Exercise
Go over the entries below line by line, copying each one that contains the word "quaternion".

(Collected data entries)
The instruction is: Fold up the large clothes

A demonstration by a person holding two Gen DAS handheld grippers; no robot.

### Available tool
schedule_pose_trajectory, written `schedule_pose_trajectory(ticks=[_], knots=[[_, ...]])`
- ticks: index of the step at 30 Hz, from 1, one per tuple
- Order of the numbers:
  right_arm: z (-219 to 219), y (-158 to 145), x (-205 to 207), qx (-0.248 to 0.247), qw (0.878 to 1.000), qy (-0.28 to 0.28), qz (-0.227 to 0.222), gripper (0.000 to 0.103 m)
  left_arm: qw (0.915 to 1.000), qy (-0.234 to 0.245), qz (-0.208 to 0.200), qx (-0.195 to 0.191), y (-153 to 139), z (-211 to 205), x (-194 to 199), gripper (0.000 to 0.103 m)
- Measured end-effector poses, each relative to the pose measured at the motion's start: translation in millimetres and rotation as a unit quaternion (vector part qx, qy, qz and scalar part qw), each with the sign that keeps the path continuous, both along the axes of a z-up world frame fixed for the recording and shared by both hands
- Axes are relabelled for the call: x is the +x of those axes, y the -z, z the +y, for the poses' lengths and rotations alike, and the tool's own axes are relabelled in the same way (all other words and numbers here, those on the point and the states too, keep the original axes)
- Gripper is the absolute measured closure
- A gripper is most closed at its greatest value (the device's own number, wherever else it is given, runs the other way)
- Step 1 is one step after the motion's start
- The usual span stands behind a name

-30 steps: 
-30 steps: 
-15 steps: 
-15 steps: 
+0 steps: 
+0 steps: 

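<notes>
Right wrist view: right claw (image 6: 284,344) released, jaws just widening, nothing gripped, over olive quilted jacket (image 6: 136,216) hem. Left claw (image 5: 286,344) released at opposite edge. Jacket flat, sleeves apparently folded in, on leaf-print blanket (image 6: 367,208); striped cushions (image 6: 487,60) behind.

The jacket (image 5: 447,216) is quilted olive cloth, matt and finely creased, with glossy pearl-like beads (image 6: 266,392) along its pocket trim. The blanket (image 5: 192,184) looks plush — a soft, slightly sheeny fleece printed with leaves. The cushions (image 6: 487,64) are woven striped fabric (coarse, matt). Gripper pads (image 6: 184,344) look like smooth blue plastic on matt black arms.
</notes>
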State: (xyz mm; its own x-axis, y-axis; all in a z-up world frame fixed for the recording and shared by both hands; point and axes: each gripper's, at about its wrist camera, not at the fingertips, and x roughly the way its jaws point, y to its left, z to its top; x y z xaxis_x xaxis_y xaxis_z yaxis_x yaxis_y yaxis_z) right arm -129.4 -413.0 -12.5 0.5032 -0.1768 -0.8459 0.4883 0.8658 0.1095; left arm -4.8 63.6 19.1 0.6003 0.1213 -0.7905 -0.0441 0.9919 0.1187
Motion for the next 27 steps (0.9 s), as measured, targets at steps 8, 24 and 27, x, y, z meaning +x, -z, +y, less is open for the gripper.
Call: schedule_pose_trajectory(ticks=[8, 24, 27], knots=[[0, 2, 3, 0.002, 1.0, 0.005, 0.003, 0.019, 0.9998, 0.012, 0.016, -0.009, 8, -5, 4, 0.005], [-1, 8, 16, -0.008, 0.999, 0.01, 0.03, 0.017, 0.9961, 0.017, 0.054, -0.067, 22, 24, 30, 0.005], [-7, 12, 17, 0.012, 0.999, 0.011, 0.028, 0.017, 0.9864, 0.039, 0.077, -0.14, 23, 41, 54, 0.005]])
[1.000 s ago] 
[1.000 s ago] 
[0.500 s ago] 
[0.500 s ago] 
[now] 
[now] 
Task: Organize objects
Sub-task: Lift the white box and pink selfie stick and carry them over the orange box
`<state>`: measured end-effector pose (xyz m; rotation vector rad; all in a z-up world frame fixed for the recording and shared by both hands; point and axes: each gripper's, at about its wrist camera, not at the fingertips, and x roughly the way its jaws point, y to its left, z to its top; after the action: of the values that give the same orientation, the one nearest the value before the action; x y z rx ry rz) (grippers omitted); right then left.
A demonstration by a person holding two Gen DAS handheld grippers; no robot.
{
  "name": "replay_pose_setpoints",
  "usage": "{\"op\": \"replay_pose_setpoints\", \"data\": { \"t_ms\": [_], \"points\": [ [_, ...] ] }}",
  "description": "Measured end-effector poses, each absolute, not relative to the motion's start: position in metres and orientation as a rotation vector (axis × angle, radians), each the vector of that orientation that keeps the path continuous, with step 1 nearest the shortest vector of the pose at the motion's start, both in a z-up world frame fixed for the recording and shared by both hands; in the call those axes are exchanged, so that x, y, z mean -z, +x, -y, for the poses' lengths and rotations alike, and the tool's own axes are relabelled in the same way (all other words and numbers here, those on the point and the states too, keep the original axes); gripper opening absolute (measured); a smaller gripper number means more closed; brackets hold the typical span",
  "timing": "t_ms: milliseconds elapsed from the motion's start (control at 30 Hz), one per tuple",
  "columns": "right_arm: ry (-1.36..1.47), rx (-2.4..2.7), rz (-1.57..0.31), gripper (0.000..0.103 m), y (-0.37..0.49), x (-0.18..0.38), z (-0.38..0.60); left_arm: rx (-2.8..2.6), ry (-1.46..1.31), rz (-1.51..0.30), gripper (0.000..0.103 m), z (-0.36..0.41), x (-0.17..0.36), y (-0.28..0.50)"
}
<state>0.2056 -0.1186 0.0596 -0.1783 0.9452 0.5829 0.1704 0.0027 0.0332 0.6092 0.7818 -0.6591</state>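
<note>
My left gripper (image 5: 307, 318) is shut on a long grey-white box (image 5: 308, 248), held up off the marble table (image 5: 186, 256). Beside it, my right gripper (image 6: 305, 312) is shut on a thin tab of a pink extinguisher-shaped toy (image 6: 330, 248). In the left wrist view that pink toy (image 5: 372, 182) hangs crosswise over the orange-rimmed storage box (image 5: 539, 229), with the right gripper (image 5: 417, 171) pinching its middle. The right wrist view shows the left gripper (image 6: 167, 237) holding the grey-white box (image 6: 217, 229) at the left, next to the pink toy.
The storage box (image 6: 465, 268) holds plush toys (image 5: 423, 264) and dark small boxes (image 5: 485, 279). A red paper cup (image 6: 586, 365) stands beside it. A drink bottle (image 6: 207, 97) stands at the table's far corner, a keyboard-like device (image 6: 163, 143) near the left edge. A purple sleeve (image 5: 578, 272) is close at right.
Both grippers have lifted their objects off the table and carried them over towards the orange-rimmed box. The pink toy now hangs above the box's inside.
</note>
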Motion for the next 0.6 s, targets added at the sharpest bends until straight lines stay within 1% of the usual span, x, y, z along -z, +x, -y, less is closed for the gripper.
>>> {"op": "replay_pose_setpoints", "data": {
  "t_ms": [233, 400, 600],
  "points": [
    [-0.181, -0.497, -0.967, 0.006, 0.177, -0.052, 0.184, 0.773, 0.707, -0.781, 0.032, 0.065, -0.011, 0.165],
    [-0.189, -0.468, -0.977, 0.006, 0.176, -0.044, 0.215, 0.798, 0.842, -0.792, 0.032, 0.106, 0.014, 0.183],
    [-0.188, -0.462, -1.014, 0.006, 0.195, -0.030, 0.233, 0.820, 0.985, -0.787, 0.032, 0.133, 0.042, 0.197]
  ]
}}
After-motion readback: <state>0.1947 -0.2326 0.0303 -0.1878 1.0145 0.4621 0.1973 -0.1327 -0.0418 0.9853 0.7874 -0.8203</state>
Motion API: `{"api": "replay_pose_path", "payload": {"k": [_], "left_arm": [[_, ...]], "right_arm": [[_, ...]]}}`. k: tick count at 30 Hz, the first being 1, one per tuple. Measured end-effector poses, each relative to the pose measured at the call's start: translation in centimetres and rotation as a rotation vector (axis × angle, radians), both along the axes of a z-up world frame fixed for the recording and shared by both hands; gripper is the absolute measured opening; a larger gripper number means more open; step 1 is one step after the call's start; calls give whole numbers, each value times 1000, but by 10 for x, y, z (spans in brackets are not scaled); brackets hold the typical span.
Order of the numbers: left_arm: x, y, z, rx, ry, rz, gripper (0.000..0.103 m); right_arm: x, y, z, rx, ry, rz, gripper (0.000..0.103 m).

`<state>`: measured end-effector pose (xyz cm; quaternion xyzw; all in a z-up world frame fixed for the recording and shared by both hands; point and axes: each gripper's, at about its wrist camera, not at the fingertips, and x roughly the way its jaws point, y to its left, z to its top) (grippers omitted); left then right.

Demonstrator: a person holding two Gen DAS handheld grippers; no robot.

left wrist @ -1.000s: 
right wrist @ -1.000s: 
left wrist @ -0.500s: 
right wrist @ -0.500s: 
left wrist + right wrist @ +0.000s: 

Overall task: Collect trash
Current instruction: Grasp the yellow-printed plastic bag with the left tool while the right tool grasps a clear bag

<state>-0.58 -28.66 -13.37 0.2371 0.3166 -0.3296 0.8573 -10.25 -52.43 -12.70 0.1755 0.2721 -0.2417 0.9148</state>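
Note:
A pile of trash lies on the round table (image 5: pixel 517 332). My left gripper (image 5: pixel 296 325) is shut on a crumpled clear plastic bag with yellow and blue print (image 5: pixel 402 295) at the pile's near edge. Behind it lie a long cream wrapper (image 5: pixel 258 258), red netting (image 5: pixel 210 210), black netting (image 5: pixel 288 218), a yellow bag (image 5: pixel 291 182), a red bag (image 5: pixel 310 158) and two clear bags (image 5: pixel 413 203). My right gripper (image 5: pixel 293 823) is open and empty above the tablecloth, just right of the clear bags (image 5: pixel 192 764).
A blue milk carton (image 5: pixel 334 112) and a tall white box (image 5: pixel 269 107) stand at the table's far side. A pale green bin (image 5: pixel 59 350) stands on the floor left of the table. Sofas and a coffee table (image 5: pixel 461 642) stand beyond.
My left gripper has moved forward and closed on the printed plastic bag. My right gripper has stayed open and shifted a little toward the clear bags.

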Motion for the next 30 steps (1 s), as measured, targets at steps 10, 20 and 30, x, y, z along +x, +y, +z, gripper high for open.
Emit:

Response to the task
- Measured end-effector poses, each relative to the pose measured at the motion's start: translation in millimetres and rotation as a unit quaternion (vector part qx, qy, qz and scalar part qw), each with the sign that keeps the path continuous, both along the axes of a z-up world frame fixed for the recording and shared by both hands
`<state>`: measured end-effector pose (xyz cm; quaternion xyzw; all in a z-up world frame fixed for the recording and shared by both hands; point and axes: each gripper's, at about its wrist camera, not at the fingertips, and x roughly the way its jaws point, y to its left, z to its top) (grippers omitted); left then right.

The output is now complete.